Participants in Web3 should focus more on niche scenarios and fully leverage their unique advantages in anti-censorship, transparency, and social verifiability.
Author: David & Goliath
Compiled by: Deep Tide TechFlow
Currently, the computation and training segments of the AI industry are primarily dominated by centralized Web2 giants. These companies dominate due to their strong capital strength, cutting-edge hardware, and vast data resources. While this situation may persist when developing the most powerful general machine learning (ML) models, for mid-range or customized models, the Web3 network may gradually become a more economical and accessible source of computational resources.
Similarly, when the inference demand exceeds the capabilities of personal edge devices, some consumers may opt for Web3 networks for less censorship and more diverse outputs. Rather than attempting to completely disrupt the entire AI technology stack, participants in Web3 should focus on these niche scenarios and fully leverage their unique advantages in anti-censorship, transparency, and social verifiability.
The hardware resources required to train the next generation of foundational models (such as GPT or BERT) are scarce and expensive, and the demand for the most powerful chips will continue to exceed supply. This resource scarcity leads to hardware being concentrated in the hands of a few well-funded top-tier companies, which utilize this hardware to train and commercialize the most performant and complex foundational models.
However, the speed of hardware updates is extremely fast. So, how will those outdated mid-range or low-performance hardware be utilized?
These hardware resources are likely to be used to train simpler or more targeted models. By matching different categories of models with hardware of varying performance, optimal resource allocation can be achieved. In this case, Web3 protocols can play a key role by coordinating access to diverse and low-cost computing resources. For instance, consumers can utilize simple mid-range models trained on personal datasets and only opt for high-end models trained and hosted by centralized companies when handling more complex tasks, all while ensuring user identities are hidden and prompt data is encrypted.
In addition to efficiency issues, concerns about biases and potential censorship in centralized models are also increasing. The Web3 environment is known for its transparency and verifiability, able to provide training support for models that are overlooked or deemed too sensitive in Web2. Although these models may not be competitive in performance and innovation, they still hold significant value for certain groups in society. Therefore, Web3 protocols can carve out a unique market in this area by offering more open, trustworthy, and censorship-resistant model training services.

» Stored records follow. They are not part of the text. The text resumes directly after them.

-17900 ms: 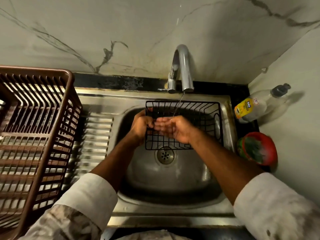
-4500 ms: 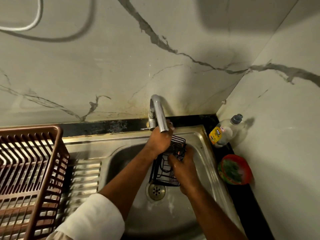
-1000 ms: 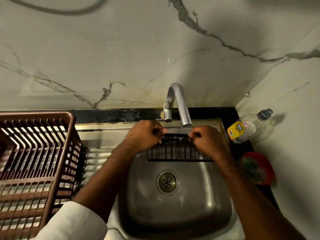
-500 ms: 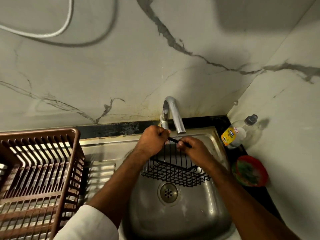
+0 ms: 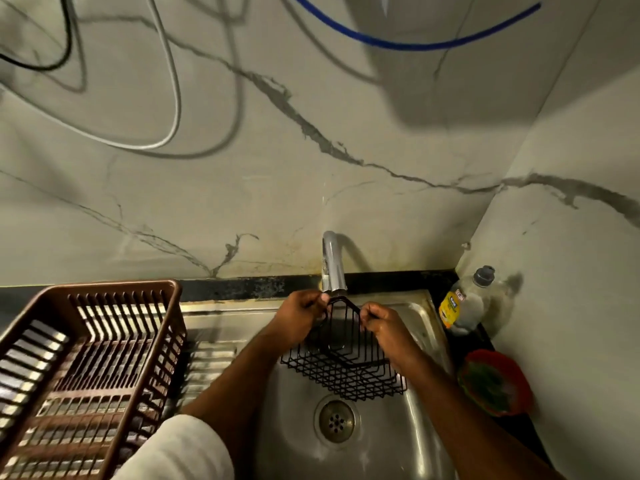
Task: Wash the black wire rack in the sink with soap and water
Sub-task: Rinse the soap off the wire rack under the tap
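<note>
I've tipped the rack (image 5: 343, 355) up since a moment ago, so one corner now points at the tap (image 5: 333, 268).

The rack hangs over the sink (image 5: 420, 327), above the drain (image 5: 336, 418), its mesh bottom low and its top corner right under the spout. My left hand (image 5: 300, 318) is pinched shut on the rim wire left of that corner, my right hand (image 5: 383, 328) on the wire to the right. I can't make out any running water here. I judge this is the rinse, turning each side under the tap. The soap bottle (image 5: 462, 303) stands far right, the red bowl (image 5: 493, 381) nearer, the brown drying basket (image 5: 104, 344) left.
</note>
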`<state>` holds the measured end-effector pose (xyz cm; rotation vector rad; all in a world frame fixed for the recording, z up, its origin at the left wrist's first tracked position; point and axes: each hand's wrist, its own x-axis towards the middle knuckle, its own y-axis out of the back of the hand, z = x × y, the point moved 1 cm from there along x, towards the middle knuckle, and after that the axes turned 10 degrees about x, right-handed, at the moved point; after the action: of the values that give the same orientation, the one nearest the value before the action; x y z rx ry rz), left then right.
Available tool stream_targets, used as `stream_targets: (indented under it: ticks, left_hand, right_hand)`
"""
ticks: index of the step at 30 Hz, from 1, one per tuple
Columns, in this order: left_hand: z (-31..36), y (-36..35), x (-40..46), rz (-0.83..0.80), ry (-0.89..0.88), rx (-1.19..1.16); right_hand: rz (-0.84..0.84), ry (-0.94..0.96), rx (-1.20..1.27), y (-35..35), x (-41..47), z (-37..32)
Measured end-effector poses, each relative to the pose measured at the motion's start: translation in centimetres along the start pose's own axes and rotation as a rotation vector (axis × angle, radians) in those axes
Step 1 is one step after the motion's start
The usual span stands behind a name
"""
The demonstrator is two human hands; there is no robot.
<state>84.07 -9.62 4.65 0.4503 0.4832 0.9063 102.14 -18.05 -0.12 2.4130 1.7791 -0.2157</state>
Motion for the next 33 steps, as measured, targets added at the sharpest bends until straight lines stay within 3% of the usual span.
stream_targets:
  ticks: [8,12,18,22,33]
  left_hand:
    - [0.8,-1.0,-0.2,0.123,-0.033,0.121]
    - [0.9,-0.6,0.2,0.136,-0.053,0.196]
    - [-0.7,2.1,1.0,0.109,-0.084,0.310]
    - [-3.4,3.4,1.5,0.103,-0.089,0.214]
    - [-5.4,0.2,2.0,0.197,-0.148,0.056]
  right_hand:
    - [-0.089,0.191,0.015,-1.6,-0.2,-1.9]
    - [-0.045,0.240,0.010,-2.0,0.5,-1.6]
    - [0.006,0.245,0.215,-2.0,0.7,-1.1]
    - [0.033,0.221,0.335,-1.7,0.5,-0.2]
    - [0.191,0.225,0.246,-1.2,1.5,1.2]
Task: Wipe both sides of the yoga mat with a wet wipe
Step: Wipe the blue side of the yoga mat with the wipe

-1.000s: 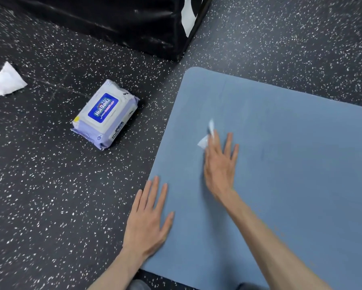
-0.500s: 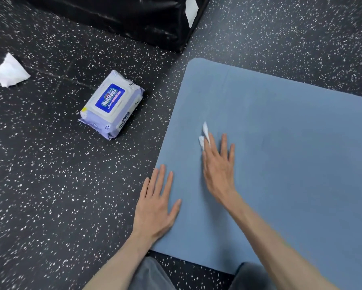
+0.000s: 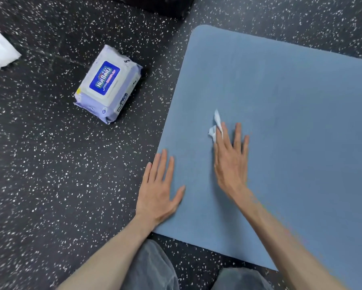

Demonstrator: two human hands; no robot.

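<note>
A blue yoga mat (image 3: 291, 114) lies flat on the speckled black floor, filling the right half of the view. My right hand (image 3: 230, 160) lies on the mat with fingers straight, pressing a white wet wipe (image 3: 215, 126) whose crumpled end sticks out past the fingertips. My left hand (image 3: 160, 189) rests flat with fingers spread on the mat's near left edge, partly over the floor.
A pale purple pack of wet wipes (image 3: 109, 84) lies on the floor left of the mat. A crumpled white wipe (image 3: 0, 52) sits at the far left edge. A black padded block (image 3: 161, 5) stands at the top. My knees (image 3: 155, 268) show at the bottom.
My right hand with the wipe has slid a little toward me and to the left along the mat. The view has shifted back, so my knees now show. My left hand stays planted.
</note>
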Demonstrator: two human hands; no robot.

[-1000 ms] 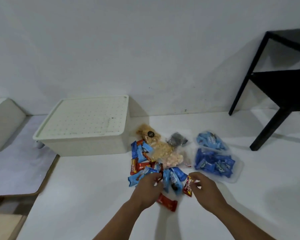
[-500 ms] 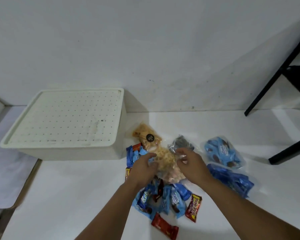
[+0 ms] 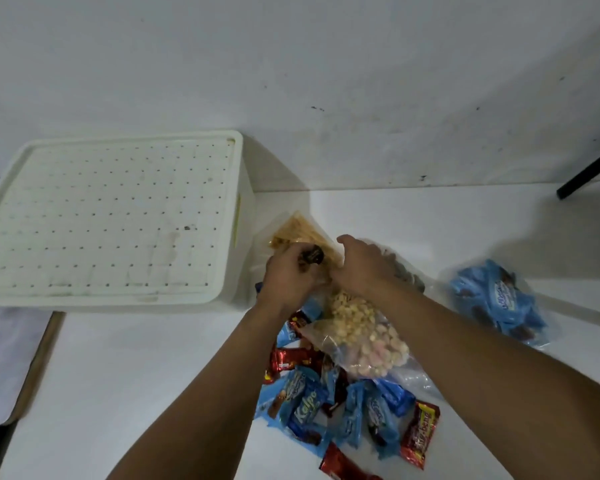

Initially, centralized and decentralized approaches can coexist, serving different use cases. However, as Web3 continues to enhance developer experience and platform compatibility, along with the gradual emergence of network effects for open-source AI, Web3 may eventually compete in the core domains of centralized enterprises. Particularly as consumers become increasingly aware of the limitations of centralized models, the advantages of Web3 will become more pronounced.
In addition to training mid-range or specific domain models, participants in Web3 also have the advantage of providing more transparent and flexible inference solutions. Decentralized inference services can bring multiple benefits, such as zero downtime, modular combinations of models, public model performance evaluations, and more diverse, uncensored outputs. These services can also effectively avoid the 'vendor lock-in' issue that consumers face due to reliance on a few centralized providers. Similar to model training, the competitive advantage of decentralized inference layers does not lie in the computational power itself, but in solving some long-standing issues, such as the transparency of closed-source tuning parameters, lack of verifiability, and high costs.
Dan Olshansky proposed a promising idea to create more opportunities for AI researchers and engineers through POKT's AI inference routing network, allowing them to implement their research outcomes and gain additional income through customized machine learning (ML) or artificial intelligence (AI) models. More importantly, this network can facilitate fairer competition in the inference services market by integrating inference results from various sources (including decentralized and centralized providers).
Although optimistic predictions suggest that the entire AI technology stack may eventually migrate entirely on-chain, this goal still faces significant challenges of data and computational resource centralization, as these resources provide significant competitive advantages to existing giants. However, decentralized coordination and compute networks demonstrate unique value in providing more personalized, cost-effective, open competition, and censorship-resistant AI services. By focusing on these key value-driven niche markets, Web3 can establish its own competitive barriers, ensuring that the most influential technologies of this era can evolve collectively in multiple directions, benefiting a wider range of stakeholders rather than being monopolized by a few traditional giants.
Finally, I would like to especially thank all members of the Placeholder Investment team, as well as Kyle Samani from Multicoin Capital, Anand Iyer from Canonical VC, Keccak Wong from Nectar AI, Alpin Yukseloglu from Osmosis Labs, and Cameron Dennis from NEAR Foundation, who provided valuable feedback and reviews during the writing of this article.